Quote all of the entries word for word.

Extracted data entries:
========
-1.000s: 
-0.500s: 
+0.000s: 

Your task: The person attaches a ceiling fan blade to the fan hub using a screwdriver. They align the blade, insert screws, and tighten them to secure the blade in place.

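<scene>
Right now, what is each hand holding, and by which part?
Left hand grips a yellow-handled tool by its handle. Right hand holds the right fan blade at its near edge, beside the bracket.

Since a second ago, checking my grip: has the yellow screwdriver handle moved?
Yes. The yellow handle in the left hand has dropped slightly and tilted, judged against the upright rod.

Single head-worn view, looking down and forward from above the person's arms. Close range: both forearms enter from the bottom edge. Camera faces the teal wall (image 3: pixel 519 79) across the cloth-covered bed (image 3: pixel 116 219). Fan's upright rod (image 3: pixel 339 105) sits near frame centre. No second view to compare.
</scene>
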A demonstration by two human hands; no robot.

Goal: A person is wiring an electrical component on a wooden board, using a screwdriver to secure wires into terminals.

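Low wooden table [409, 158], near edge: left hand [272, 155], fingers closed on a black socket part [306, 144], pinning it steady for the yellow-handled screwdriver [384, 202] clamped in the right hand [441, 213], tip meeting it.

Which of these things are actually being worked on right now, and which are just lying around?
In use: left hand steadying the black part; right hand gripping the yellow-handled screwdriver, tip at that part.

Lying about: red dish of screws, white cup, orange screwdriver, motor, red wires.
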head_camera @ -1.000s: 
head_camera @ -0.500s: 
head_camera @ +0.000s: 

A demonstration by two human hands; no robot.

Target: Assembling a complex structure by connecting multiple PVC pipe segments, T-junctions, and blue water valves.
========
» COMPLETED TASK
-1.000s: 
-0.500s: 
+0.000s: 

Your task: The person attaches a ceiling fan blade to the fan hub using a screwdriver. They align the blade, insert screws, and tighten them to secure the blade in place.

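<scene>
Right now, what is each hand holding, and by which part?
Left hand grips a yellow-handled tool by its handle. Right hand holds the right fan blade at its near edge, beside the bracket.

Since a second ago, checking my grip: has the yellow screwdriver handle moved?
Yes. The yellow handle in the left hand has dropped slightly and tilted, judged against the upright rod.

Single head-worn view, looking down and forward from above the person's arms. Close range: both forearms enter from the bottom edge. Camera faces the teal wall (image 3: pixel 519 79) across the cloth-covered bed (image 3: pixel 116 219). Fan's upright rod (image 3: pixel 339 105) sits near frame centre. No second view to compare.
</scene>
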A demonstration by two human hands; no robot.

Goal: A person is wiring an electrical component on a wooden board, using a screwdriver to secure wires into terminals.

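Low wooden table [409, 158], near edge: left hand [272, 155], fingers closed on a black socket part [306, 144], pinning it steady for the yellow-handled screwdriver [384, 202] clamped in the right hand [441, 213], tip meeting it.

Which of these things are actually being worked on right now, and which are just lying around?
In use: left hand steadying the black part; right hand gripping the yellow-handled screwdriver, tip at that part.

Lying about: red dish of screws, white cup, orange screwdriver, motor, red wires.
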head_camera @ -1.000s: 
head_camera @ -0.500s: 
head_camera @ +0.000s: 

A demonstration by two human hands; no robot.

Target: Assembling a complex structure by connecting multiple PVC pipe segments, T-junctions, and blue water valves.

Apart from this answer, nothing more is required.